Mining of Data with Complex Structures: - Clarifies the type and nature of data with complex structure including sequences, trees and graphs - Provides a detailed background of the state-of-the-art of sequence mining, tree mining and graph mining. - Defines the essential aspects of the tree mining problem: subtree types, support definitions, constraints. - Outlines the implementation issues one needs to consider when developing tree mining algorithms (enumeration strategies, data structures, etc.) - Details the Tree Model Guided (TMG) approach for tree mining and provides the mathematical model for the worst case estimate of complexity of mining ordered induced and embedded subtrees. - Explains the mechanism of the TMG framework for mining ordered/unordered induced/embedded and distance-constrained embedded subtrees. - Provides a detailed comparison of the different tree mining approaches highlighting the characteristics and benefits of each approach. - Overviews the implications and potential applications of tree mining in general knowledge management related tasks, and uses Web, health and bioinformatics related applications as case studies. - Details the extension of the TMG framework for sequence mining - Provides an overview of the future research direction with respect to technical extensions and application areas The primary audience is 3rd year, 4th year undergraduate students, Masters and PhD students and academics. The book can be used for both teaching and research. The secondary audiences are practitioners in industry, business, commerce, government and consortiums, alliances and partnerships to learn how to introduce and efficiently make use of the techniques for mining of data with complex structures into their applications. The scope of the book is both theoretical and practical and as such it will reach a broad market both within academia and industry. In addition, its subject matter is a rapidly emerging field that is critical for efficient analysis of knowledge stored in various domains.



Data Mining


Data Mining
DOWNLOAD

Author : Yee Ling Boo
language : en
Publisher: Springer
Release Date : 2018-04-13

Data Mining written by Yee Ling Boo and has been published by Springer this book supported file pdf, txt, epub, kindle and other format this book has been release on 2018-04-13 with Computers categories.

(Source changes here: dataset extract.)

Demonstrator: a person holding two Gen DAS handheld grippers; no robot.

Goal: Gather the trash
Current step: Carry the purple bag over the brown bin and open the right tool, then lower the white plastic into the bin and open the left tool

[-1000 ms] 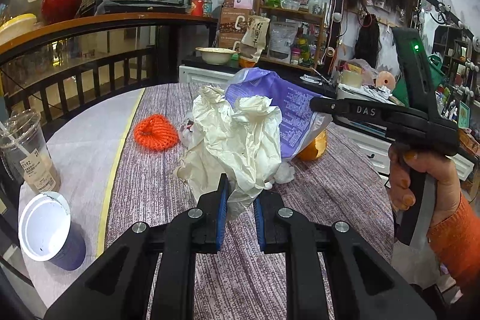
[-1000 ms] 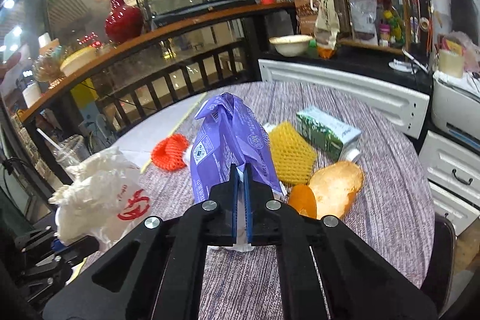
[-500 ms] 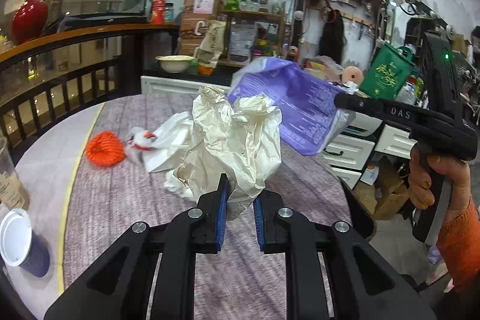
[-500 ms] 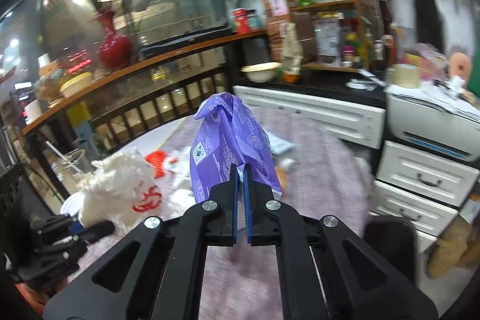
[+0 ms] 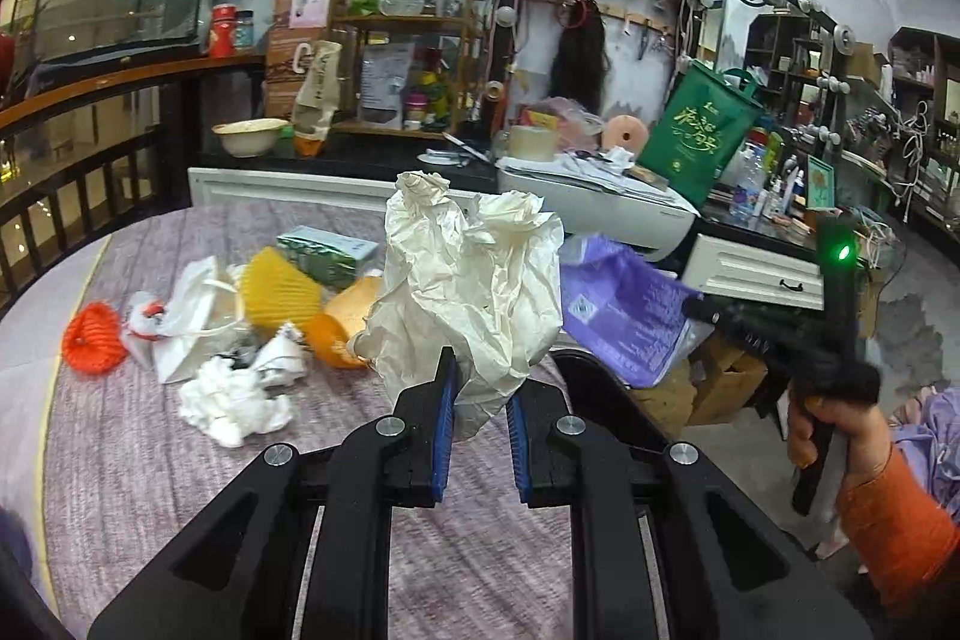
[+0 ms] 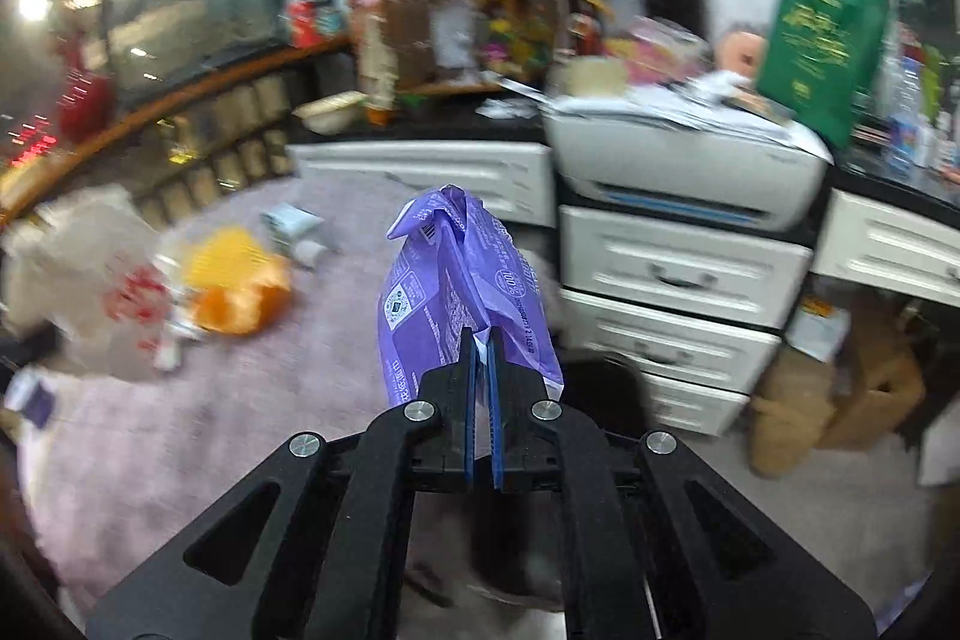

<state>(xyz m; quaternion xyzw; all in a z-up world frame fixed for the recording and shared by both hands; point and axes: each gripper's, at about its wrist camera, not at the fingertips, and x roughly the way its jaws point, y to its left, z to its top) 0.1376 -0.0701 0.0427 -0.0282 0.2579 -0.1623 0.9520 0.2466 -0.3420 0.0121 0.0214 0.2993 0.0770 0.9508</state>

This book constitutes the refereed proceedings of the 15th Australasian Conference on Data Mining, AusDM 2017, held in Melbourne, VIC, Australia, in August 2017. The 17 revised full papers presented together with 11 research track papers and 6 application track papers were carefully reviewed and selected from 31 submissions. The papers are organized in topical sections on clustering and classification; big data; time series; outlier detection and applications; social media and applications.